* **Problem details**: When you reach a picture, pass over it; otherwise repeat the listing word for word.

Information provided: Begin

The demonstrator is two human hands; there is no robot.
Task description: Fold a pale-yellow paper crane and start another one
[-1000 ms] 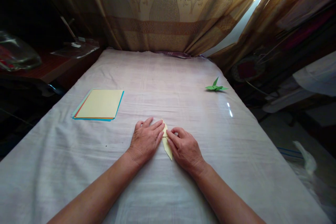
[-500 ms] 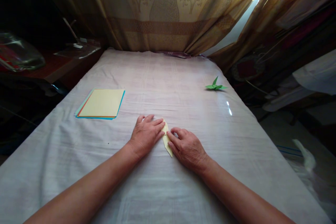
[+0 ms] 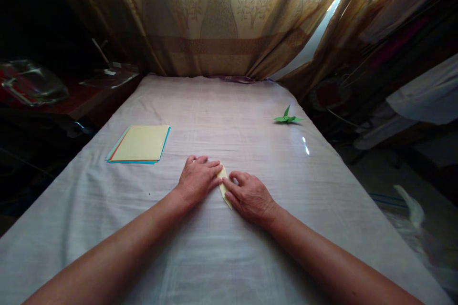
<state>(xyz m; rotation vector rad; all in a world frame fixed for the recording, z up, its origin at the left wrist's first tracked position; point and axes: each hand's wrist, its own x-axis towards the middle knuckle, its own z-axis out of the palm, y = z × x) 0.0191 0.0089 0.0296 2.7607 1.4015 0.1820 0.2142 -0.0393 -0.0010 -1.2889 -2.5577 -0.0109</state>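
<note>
A narrow strip of folded pale yellow paper [image 3: 223, 171] lies slantwise on the cloth, its pointed lower end toward me. My left hand [image 3: 197, 178] presses its upper left side, with the fingers closed over that edge. From the right, my right hand [image 3: 253, 198] has bent fingertips closed on the middle and lower part of the paper. Both palms face down close to the surface. The fingers hide part of the folds.
A stack of square coloured paper [image 3: 141, 144], yellow on top, lies at the left. A green folded paper figure [image 3: 288, 119] sits at the far right. The light cloth [image 3: 214, 257] covers the surface; a curtain [image 3: 200, 47] hangs behind. Clear plastic packaging [image 3: 110, 76] rests on a side table.
My right hand has shifted slightly left along the folded paper, and the lower part of the strip shows narrower. The whole view has tilted a little; both hands stay on the paper.
</note>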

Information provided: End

* **Result below**:
The demonstrator is two human hands; there is no robot.
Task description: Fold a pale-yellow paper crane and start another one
[-1000 ms] 
[-500 ms] 
[+0 ms] 
<state>(xyz m; rotation vector rad; all in a world frame fixed for the recording, z up, its origin at the left wrist's first tracked position; point and axes: each hand's wrist, its own x-axis towards the middle knuckle, its own z-axis out of the palm, y = z × x) 0.0191 0.0089 0.0296 2.7607 1.4015 0.1820 0.2142 -0.0393 -0.0010 -1.2889 -2.5577 -0.0109</state>
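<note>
A narrow strip of folded pale yellow paper [image 3: 223, 171] lies slantwise on the cloth, its pointed lower end toward me. My left hand [image 3: 197, 178] presses its upper left side, with the fingers closed over that edge. From the right, my right hand [image 3: 253, 198] has bent fingertips closed on the middle and lower part of the paper. Both palms face down close to the surface. The fingers hide part of the folds.
A stack of square coloured paper [image 3: 141, 144], yellow on top, lies at the left. A green folded paper figure [image 3: 288, 119] sits at the far right. The light cloth [image 3: 214, 257] covers the surface; a curtain [image 3: 200, 47] hangs behind. Clear plastic packaging [image 3: 110, 76] rests on a side table.
My right hand has shifted slightly left along the folded paper, and the lower part of the strip shows narrower. The whole view has tilted a little; both hands stay on the paper.
</note>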

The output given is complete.